» **YOUR INSTRUCTIONS**:
Your reply should be the full listing, copied exactly.

***** RECORDED DATA *****

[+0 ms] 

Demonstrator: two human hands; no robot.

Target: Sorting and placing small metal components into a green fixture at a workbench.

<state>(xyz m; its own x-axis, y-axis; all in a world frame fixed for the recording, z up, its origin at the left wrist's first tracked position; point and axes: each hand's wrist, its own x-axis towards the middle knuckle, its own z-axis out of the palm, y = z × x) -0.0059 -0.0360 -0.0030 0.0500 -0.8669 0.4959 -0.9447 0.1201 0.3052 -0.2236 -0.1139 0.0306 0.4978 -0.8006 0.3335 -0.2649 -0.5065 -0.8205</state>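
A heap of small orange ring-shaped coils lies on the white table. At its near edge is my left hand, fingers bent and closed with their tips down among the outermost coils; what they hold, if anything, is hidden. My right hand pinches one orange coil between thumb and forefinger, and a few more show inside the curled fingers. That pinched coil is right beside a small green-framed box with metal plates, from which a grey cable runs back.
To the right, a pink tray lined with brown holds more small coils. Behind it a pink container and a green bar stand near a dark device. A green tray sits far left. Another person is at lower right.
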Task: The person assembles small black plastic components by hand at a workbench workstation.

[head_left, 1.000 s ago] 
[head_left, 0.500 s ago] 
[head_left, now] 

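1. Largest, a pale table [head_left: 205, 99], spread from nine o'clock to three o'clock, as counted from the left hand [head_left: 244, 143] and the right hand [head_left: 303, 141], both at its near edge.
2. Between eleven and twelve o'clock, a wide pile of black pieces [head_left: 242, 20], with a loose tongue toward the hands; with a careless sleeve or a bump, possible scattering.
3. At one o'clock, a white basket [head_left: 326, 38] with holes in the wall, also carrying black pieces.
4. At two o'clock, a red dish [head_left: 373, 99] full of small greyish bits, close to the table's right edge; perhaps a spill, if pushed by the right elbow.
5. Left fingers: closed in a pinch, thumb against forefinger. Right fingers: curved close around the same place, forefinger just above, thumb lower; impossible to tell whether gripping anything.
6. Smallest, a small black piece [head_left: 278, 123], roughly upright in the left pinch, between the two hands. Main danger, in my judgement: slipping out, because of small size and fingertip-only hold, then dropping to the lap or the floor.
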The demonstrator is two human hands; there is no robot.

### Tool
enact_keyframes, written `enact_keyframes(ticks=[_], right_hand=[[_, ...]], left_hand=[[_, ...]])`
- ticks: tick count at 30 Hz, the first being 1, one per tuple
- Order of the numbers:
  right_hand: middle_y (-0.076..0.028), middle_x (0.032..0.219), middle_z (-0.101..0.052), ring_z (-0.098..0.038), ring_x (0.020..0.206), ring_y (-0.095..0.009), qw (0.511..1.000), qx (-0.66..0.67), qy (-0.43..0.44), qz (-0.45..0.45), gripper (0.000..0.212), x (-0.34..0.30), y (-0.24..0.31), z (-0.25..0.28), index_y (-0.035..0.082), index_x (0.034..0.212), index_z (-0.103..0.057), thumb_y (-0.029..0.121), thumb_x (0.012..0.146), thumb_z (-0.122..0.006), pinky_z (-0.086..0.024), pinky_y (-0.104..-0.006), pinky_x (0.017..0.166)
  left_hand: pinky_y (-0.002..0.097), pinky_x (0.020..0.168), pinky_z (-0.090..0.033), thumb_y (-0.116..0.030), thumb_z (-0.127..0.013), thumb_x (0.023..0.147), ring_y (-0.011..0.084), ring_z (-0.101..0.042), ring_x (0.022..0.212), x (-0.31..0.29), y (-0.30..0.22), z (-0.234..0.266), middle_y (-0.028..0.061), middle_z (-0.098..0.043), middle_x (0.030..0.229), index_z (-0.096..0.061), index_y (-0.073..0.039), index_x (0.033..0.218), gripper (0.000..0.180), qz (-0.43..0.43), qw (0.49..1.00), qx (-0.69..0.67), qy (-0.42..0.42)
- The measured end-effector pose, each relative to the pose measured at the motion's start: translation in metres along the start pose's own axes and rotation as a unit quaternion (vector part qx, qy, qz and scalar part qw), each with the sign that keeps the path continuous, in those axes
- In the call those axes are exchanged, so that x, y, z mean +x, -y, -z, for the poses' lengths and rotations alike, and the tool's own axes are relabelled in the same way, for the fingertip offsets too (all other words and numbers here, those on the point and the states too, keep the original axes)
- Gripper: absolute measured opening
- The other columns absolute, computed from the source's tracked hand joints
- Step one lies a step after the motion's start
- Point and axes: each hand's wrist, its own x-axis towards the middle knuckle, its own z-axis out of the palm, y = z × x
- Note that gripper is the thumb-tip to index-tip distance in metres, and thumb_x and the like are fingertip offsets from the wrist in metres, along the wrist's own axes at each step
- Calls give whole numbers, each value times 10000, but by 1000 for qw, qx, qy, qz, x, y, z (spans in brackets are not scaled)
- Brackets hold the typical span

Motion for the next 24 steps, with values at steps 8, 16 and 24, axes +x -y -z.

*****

» **WRITTEN SOLUTION**:
[+0 ms] 

Demonstrator: two human hands; no robot.

Target: Sorting and placing small metal components into a green fixture at a workbench.

<state>(xyz m; its own x-axis, y-axis; all in a world frame fixed for the recording, z up, its origin at the left wrist's first tracked position; point and axes: each hand's wrist, its own x-axis towards the middle knuckle, its own z-axis out of the palm, y = z × x) -0.0059 -0.0360 -0.0030 0.0500 -0.8669 0.4959 -0.9447 0.1201 0.3052 -0.2236 -0.1139 0.0306 0.4978 -0.8006 0.3335 -0.2649 -0.5065 -0.8205</state>
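A heap of small orange ring-shaped coils lies on the white table. At its near edge is my left hand, fingers bent and closed with their tips down among the outermost coils; what they hold, if anything, is hidden. My right hand pinches one orange coil between thumb and forefinger, and a few more show inside the curled fingers. That pinched coil is right beside a small green-framed box with metal plates, from which a grey cable runs back.
To the right, a pink tray lined with brown holds more small coils. Behind it a pink container and a green bar stand near a dark device. A green tray sits far left. Another person is at lower right.
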Task: The person assembles small black plastic components by hand at a workbench workstation.

[head_left, 1.000 s ago] 
[head_left, 0.500 s ago] 
[head_left, now] 

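1. Largest, a pale table [head_left: 205, 99], spread from nine o'clock to three o'clock, as counted from the left hand [head_left: 244, 143] and the right hand [head_left: 303, 141], both at its near edge.
2. Between eleven and twelve o'clock, a wide pile of black pieces [head_left: 242, 20], with a loose tongue toward the hands; with a careless sleeve or a bump, possible scattering.
3. At one o'clock, a white basket [head_left: 326, 38] with holes in the wall, also carrying black pieces.
4. At two o'clock, a red dish [head_left: 373, 99] full of small greyish bits, close to the table's right edge; perhaps a spill, if pushed by the right elbow.
5. Left fingers: closed in a pinch, thumb against forefinger. Right fingers: curved close around the same place, forefinger just above, thumb lower; impossible to tell whether gripping anything.
6. Smallest, a small black piece [head_left: 278, 123], roughly upright in the left pinch, between the two hands. Main danger, in my judgement: slipping out, because of small size and fingertip-only hold, then dropping to the lap or the floor.
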The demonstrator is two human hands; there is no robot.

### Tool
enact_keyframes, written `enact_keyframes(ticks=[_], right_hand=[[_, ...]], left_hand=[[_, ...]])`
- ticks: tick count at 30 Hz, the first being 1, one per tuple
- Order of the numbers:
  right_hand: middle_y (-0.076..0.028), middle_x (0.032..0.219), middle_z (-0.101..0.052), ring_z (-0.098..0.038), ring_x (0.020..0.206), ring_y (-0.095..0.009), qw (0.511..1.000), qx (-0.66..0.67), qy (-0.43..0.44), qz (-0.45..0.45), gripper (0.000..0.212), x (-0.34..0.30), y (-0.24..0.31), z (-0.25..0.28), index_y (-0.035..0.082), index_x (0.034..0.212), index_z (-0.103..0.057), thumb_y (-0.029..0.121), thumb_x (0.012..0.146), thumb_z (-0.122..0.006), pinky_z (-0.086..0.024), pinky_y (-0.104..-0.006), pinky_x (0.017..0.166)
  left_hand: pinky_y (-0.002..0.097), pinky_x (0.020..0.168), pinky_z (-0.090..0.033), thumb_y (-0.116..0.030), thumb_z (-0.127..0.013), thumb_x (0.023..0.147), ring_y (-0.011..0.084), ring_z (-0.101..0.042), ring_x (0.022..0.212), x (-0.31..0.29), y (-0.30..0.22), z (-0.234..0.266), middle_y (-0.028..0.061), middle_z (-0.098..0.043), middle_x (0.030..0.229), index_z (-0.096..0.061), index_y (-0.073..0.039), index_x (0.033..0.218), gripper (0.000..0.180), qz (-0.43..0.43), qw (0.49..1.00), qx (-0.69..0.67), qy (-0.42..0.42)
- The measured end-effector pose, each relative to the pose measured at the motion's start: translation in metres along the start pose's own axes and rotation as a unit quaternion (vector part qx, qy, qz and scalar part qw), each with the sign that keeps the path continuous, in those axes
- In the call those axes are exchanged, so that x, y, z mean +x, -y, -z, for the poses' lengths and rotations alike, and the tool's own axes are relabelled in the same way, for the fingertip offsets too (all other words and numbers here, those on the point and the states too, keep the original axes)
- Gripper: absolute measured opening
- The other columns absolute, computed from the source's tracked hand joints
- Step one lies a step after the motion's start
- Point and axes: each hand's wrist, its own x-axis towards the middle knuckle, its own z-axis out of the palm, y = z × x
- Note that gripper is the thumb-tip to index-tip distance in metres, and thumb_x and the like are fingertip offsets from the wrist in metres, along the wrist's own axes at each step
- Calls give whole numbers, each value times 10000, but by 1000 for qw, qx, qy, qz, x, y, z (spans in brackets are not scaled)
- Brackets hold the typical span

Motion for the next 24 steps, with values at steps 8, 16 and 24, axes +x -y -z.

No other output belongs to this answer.